Weight-based random sampling

tombh · June 23, 2019, 3:54pm

I’m new to Elixir, and relatively new to functional programming. I’ve just written this little algorithm to take a weighted sample from a list of tuples;

# items = [apples: 10, oranges: 30, bananas: 60]
defp weight_based_choice(items) do
    max = sum_weights(items)

    state = %{
      current: 0,
      choice: nil,
      random_value: Enum.random(1..max)
    }

    Enum.reduce(items, state, fn item, state ->
      weight = elem(item, 1)
      state = %{state | current: state[:current] + weight}

      choice =
        if(state[:random_value] <= state[:current]) do
          elem(item, 0)
        else
          nil
        end

      if state[:choice] == nil && choice != nil do
        %{state | choice: choice}
      else
        state
      end
    end)[:choice]
  end

  defp sum_weights(items) do
    Enum.reduce(items, 0, fn item, acc ->
      weight = elem(item, 1)
      acc + weight
    end)
  end

Are there more idiomatic ways to do this?

peerreynders · June 23, 2019, 4:40pm

Welcome to the forum!

Not necessarily idiomatic, just a different way of doing things:

defmodule Demo do
  def weight_based_choice(items) do
    value =
      items
      |> sum_weights(0)
      |> :rand.uniform()

    select_item(items, value, 0)
  end

  defp select_item([{name, _}], _, _) do
    name
  end

  defp select_item([{name, weight} | tail], value, acc) do
    acc = acc + weight

    if acc > value do
      name
    else
      select_item(tail, value, acc)
    end
  end

  defp sum_weights([], sum),
    do: sum

  defp sum_weights([{_, weight} | tail], sum),
    do: sum_weights(tail, sum + weight)
end

items = [apples: 10, oranges: 30, bananas: 60]

IO.inspect(Demo.weight_based_choice(items))

NobbZ · June 23, 2019, 5:05pm

Can’t we write select_item/3 roughly like this, making it effectively a select_item/2?

defp select_item([{name, weight} | _], idx) when idx < weight, do: name
defp select_item([{_, weight} | tail], idx), do: select_item(tail, idx - weight)

While also making use of Enum.reduce/3 in sum_weights/2 we can make it a sum_weights/1:

defp sum_weights(items) do
  Enum.reduce(items, 0, fn {_, weight}, sum -> weight + sum end)
end

Then we leave weight_based_choice nearly untouched (only adjusting calls to the functions we changed):

defmodule Demo do
  def weight_based_choice(items) do
    value =
      items
      |> sum_weights()
      |> :rand.uniform()

    select_item(items, value)
  end

  defp select_item([{name, weight} | _], idx) when idx < weight, do: name
  defp select_item([{_, weight} | tail], idx), do: select_item(tail, idx - weight)
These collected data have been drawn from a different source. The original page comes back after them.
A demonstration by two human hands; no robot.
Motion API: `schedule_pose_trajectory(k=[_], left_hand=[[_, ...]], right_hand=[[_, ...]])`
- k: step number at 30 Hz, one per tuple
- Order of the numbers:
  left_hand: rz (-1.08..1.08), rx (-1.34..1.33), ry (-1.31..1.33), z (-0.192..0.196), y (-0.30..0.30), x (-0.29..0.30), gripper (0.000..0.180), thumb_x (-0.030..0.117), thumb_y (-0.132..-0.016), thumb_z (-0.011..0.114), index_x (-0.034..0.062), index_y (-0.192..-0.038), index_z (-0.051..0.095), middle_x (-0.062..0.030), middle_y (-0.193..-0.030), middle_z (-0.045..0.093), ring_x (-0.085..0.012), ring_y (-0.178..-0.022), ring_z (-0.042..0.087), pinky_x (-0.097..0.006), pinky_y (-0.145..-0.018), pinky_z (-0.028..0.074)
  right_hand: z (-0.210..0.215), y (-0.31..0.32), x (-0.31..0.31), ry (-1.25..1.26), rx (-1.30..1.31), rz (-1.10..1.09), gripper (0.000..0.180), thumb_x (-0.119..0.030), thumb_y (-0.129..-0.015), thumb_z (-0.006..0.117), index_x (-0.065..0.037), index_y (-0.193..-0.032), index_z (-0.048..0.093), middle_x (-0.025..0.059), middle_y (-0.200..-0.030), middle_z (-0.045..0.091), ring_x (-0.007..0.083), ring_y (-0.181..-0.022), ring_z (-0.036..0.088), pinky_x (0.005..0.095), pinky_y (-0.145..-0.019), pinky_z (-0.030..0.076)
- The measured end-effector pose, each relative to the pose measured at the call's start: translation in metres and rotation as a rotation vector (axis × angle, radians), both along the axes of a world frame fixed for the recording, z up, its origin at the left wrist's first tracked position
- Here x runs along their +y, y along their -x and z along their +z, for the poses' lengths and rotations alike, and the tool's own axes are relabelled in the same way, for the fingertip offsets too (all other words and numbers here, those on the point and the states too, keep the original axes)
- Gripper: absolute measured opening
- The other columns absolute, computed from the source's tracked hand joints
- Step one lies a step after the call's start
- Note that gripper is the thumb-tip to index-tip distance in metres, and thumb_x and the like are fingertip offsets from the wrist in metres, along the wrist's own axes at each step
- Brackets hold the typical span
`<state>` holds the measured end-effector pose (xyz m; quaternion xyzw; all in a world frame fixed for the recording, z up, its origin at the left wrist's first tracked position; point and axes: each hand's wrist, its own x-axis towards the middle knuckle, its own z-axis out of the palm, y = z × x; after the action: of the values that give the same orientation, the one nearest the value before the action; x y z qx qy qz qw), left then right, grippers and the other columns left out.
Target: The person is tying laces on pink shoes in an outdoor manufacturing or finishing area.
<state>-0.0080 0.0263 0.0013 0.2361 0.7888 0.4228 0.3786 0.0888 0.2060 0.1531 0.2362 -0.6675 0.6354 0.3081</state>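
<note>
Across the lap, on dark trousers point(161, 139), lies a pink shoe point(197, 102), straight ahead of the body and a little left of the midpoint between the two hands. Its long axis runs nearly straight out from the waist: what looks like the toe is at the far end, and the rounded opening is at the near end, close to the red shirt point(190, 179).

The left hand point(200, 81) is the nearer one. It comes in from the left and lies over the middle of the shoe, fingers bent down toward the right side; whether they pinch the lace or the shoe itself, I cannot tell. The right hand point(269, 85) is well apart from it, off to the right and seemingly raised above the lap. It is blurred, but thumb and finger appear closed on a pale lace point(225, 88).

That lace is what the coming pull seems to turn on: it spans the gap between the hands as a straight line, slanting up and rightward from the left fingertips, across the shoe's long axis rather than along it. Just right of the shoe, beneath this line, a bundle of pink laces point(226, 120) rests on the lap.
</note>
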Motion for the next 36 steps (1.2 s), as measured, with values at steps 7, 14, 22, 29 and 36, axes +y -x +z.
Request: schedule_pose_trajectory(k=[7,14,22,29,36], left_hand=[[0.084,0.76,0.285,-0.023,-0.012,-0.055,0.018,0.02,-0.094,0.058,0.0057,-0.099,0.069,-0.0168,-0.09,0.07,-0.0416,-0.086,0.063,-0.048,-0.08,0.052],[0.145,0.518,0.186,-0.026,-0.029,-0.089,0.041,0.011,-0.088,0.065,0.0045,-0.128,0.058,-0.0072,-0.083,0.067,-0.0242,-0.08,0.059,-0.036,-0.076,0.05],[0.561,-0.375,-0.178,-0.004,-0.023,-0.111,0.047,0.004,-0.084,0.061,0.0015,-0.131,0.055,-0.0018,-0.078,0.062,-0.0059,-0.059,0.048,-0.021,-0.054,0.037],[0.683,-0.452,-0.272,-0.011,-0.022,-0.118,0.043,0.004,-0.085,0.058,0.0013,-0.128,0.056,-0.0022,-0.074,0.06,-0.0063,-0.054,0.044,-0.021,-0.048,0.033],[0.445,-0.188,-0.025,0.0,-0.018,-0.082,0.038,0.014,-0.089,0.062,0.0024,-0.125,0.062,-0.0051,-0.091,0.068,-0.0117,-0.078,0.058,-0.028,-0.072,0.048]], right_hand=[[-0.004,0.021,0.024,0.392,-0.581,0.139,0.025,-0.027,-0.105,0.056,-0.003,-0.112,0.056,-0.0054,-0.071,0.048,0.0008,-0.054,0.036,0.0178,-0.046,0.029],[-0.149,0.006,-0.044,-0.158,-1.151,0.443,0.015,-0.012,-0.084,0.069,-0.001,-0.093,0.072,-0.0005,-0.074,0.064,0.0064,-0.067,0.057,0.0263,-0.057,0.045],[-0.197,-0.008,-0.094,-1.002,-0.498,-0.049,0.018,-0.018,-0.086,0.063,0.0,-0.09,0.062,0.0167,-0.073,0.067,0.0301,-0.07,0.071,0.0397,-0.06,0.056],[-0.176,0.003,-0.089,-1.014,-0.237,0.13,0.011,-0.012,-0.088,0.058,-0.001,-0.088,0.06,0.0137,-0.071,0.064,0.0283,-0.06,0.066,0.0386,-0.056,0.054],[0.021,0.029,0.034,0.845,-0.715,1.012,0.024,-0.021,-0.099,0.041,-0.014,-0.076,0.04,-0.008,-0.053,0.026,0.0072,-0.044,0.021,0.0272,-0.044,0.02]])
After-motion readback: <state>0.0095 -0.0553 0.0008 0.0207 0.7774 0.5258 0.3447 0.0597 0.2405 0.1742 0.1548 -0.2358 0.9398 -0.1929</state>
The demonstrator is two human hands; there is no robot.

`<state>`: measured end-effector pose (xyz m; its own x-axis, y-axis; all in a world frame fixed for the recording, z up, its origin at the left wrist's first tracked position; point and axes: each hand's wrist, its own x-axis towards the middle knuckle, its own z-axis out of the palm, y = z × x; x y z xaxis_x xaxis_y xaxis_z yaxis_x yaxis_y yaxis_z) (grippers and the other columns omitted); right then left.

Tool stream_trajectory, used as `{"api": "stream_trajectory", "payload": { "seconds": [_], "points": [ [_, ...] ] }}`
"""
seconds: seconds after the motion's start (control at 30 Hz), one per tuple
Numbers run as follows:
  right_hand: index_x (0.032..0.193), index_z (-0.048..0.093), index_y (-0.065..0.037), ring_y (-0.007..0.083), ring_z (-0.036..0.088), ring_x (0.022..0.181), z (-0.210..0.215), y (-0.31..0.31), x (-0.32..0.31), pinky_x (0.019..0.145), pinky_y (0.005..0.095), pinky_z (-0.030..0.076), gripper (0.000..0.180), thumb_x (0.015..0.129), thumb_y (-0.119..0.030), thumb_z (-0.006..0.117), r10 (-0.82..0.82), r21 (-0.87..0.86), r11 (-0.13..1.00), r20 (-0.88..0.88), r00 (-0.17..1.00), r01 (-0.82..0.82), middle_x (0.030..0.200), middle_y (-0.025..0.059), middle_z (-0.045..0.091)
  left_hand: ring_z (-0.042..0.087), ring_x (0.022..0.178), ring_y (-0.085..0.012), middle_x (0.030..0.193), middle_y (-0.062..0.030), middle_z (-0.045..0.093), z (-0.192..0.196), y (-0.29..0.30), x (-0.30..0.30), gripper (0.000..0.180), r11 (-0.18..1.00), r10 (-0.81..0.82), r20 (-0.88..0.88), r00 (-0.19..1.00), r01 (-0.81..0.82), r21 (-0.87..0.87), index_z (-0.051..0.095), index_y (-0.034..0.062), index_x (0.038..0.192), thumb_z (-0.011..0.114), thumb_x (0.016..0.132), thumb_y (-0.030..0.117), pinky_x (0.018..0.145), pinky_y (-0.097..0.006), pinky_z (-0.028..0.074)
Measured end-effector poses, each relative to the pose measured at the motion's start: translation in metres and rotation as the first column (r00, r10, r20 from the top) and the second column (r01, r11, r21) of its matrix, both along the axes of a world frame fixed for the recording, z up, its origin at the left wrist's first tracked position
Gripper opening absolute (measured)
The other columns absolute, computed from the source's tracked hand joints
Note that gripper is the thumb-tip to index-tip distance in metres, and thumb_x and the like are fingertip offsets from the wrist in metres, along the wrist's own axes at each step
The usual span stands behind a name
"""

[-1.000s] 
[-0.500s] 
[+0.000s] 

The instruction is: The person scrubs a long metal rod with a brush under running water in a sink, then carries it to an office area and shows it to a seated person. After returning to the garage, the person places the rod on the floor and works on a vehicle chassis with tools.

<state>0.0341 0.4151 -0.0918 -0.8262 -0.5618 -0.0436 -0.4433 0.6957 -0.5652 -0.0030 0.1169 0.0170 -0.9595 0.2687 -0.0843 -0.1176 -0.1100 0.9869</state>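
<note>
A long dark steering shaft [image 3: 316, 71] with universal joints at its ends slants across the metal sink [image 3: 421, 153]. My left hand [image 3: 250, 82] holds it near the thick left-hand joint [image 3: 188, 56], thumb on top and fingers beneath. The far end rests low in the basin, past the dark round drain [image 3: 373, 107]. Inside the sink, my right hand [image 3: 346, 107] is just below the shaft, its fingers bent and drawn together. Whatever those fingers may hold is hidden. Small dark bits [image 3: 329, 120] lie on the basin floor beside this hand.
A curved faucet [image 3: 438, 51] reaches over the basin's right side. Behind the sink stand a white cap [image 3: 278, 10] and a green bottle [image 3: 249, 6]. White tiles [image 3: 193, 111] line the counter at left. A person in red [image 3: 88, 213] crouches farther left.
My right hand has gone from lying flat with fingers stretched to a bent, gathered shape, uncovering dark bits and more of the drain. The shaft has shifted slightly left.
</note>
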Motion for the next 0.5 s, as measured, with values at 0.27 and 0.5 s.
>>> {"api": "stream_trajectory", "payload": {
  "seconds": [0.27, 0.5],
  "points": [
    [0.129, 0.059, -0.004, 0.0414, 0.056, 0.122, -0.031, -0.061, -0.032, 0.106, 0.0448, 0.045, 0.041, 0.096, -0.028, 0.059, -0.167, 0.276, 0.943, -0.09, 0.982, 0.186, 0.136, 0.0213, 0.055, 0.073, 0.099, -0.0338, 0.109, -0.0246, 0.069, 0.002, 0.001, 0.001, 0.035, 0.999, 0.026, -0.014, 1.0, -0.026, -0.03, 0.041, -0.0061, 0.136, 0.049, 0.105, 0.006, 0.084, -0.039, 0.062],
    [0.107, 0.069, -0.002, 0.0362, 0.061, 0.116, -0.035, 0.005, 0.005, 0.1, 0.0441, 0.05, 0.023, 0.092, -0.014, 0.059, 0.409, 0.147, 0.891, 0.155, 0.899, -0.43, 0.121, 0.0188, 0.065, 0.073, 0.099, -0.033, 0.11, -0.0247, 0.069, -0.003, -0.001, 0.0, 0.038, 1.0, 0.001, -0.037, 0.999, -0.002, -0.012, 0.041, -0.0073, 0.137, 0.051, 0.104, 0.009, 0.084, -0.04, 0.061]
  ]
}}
  defp sum_weights(items) do
    Enum.reduce(items, 0, fn {_, weight}, sum -> weight + sum end)
  end
end

 1..10 |> Enum.map(fn _ -> Demo.weight_based_choice(items) end) |> IO.inspect
#=> [:bananas, :bananas, :bananas, :bananas, :bananas, :bananas, :bananas, :bananas, :oranges, :bananas]

This is probably one of the most idiomatic approaches. We could even implement select_item/2 in terms of Enum.reduce_while/3, but usually this doesn’t add much in terms of readability, also not many people are used to that function…

defp select_item(items, idx) do
  Enum.reduce_while(items, idx, fn
    {_, weight}, acc when weight < acc -> {:cont, acc - weight}
    {name, weight}, acc -> {:halt, name}
  end
end

PS: Perhaps we need to adjust </<=/>/>= in the guards… I’m writing this mostly freehand…

peerreynders · June 23, 2019, 6:35pm

So

defmodule Demo do
  def weight_based_choice(items) do
    value =
      items
      |> Enum.reduce(0, &acc_weight/2)
      |> :rand.uniform()

    select_item(items, value)
  end

  # base cases
  defp select_item([{name, _}], _),
    do: name

  defp select_item([{name, weight} | _], index) when weight >= index,
    do: name

  # recursive case
  defp select_item([{_, weight} | tail], index),
    do: select_item(tail, index - weight)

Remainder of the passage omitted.